The unusual origin of LI 1 in the epaxialis deserves further attention. I have confirmed this origin of LI1 to be as Nelson (349) described for Conger in anguillids, muraenids, ophichthids and chlopsids. Among the other anguilliform families I have examined, I found that it exhibits the primitive state (origin on the braincase) in protanguillids and synaphobranchids. Previous studies (e.g., Johnson et al., 2012; Tang and Fielitz, 2013) placed those two families as sequential sister taxa to all remaining anguilliforms. Pending investigation of the origin of LI 1 in all eel families, I propose that the distribution of its unique origin from the epaxialis should be further investigated as a potential morphological synapomorphy for a yet-to-be-determined clade of derived eels, one that excludes at least Protanguilla and the synaphobranchids.

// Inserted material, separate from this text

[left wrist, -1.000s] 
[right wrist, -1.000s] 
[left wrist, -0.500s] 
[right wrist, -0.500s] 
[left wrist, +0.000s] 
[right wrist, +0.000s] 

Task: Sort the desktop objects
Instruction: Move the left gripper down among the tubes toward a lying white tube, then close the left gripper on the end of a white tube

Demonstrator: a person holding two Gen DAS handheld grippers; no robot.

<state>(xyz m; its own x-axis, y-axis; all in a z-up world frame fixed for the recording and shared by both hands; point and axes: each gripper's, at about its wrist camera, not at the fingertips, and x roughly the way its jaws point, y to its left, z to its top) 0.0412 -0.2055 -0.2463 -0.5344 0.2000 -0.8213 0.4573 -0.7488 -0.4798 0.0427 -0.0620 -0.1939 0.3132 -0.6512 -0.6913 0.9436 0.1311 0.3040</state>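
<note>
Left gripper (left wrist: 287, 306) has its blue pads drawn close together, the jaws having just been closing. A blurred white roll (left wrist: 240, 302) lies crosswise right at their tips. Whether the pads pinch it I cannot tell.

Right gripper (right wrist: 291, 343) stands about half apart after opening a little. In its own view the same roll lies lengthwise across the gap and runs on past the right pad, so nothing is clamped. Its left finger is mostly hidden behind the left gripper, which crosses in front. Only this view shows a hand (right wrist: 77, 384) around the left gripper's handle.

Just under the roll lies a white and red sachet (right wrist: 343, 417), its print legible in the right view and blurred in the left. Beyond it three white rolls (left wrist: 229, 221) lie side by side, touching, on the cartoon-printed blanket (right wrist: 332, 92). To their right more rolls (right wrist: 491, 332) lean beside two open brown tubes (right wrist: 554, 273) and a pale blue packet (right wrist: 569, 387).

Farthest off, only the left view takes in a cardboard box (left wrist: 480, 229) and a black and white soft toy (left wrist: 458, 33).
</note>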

Summarizing, M&W did not refer to the two traditionally known muscles that Nelson illustrated and labeled as LI1 and LI2. Nelson (table 2, fig. 11) listed and illustrated in muraenines ( Gymnothorax ) four ‘‘protractor’’ muscles, two internal levators, a protractor medialis, and a ‘‘protractor lateralis.’’ As discussed above, there are only two dorsal ‘‘protractor’’ muscles—LI1 originating in the epaxialis and LI2 consisting of two sections with a common origin on the braincase. The fourth muscle, the ‘‘protractor lateralis’’ (LP) Nelson (358) described as ‘‘extending between UP3-4 and the ventral part of the hyoid arch (attaching there in common with the ventral muscles LA1 (adductor lateralis 1), OAl-2 (attractores obliqui),’’ the latter of which Nelson recognized as subdivisions of the subpharyngealis, a sheet of longitudinal fibers dorsal to the ventral arch elements. I was unable to locate Nelson’s protractor lateralis or understand it from his illustration. Winterbottom also appears to have been confused by it, listing the muscle as questionably a synonym of an internal levator. This is the only fundamental point about muraenines in which I disagree with Nelson—the difference in my UPT and his UPT3-4 is not significant, as I agree that there could have been fusion of the two elements. As for his protractor medialis, I used a parsimony argument to postulate that it is most likely to be a subdivision of LI2, thus there is no need to give it a separate name. Nelson apparently did not see the hypaxial retractor in uropterygiines (see below). I agree with his descriptions of LE4 and LI2 there, but again, I cannot explain why he decided to rename them as protractor posterior and protractor medialis, respectively.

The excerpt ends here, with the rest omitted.